Safdie Rabines was the architect of record for the academic buildings and the auditorium/lecture hall.

Past and Future

At more than 17,000 square feet, the stand-alone, 650-seat auditorium/lecture hall at the corner of John Muir Lane and Ridge Walk is the largest on campus.

“We have doors that open into the lecture hall that are 12 feet tall and 30 feet wide,” Lindebak said.

 

Floor to ceiling windows that are about 16 feet tall look out to the Torrey Pines and the historic John Muir College to the south.

“There’s something nice about being in a new college that’s looking to the future and looking back to one of the original 1960’s structures that started the school off,” Lindebak said.

The Torrey Pines Living and Learning Neighborhood will be a model for similar developments at other UC campuses, Lindebak said.

“The project is highly sustainable,” Lindebak said, designed to get a LEED platinum rating.

The buildings have operable windows that allow fresh air to circulate, to the point that air conditioning systems can be shut down when the windows are open.

“The lights dim or shut off when there’s plenty of daylight,” Lindebak said. “From an energy standpoint, the project is highly efficient.”

An anaerobic digester takes green waste from the dining areas and converts it to fertilizer and a gas that’s used on site, Lindebak said.

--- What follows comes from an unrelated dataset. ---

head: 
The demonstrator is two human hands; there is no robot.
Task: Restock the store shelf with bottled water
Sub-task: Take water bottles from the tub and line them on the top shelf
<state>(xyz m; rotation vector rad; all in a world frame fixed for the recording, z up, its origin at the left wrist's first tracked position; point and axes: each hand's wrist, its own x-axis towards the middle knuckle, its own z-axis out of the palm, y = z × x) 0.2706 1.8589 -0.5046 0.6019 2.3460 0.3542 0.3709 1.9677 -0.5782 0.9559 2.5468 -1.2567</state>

Recycled water is used for irrigation.

The buildings also have rooftop green areas and terraces “with amazing views of the coastline,” Lindebak said.

Safdie Rabines Architects

Year founded: 1993

Principals:  Taal Safdie, Ricardo Rabines, Eric Lindebak, Kevin Schiller

Founding Partners: Taal Safdie and Ricardo Rabines

Headquarters: Mission Hills

Business: Commercial architects

Employees: 41

Notable: Safdie Rabines Architects is designing the University of California San Diego’s largest and most ambitious project — the North Torrey Pines Living & Learning Neighborhood. The project is in collaboration with HKS.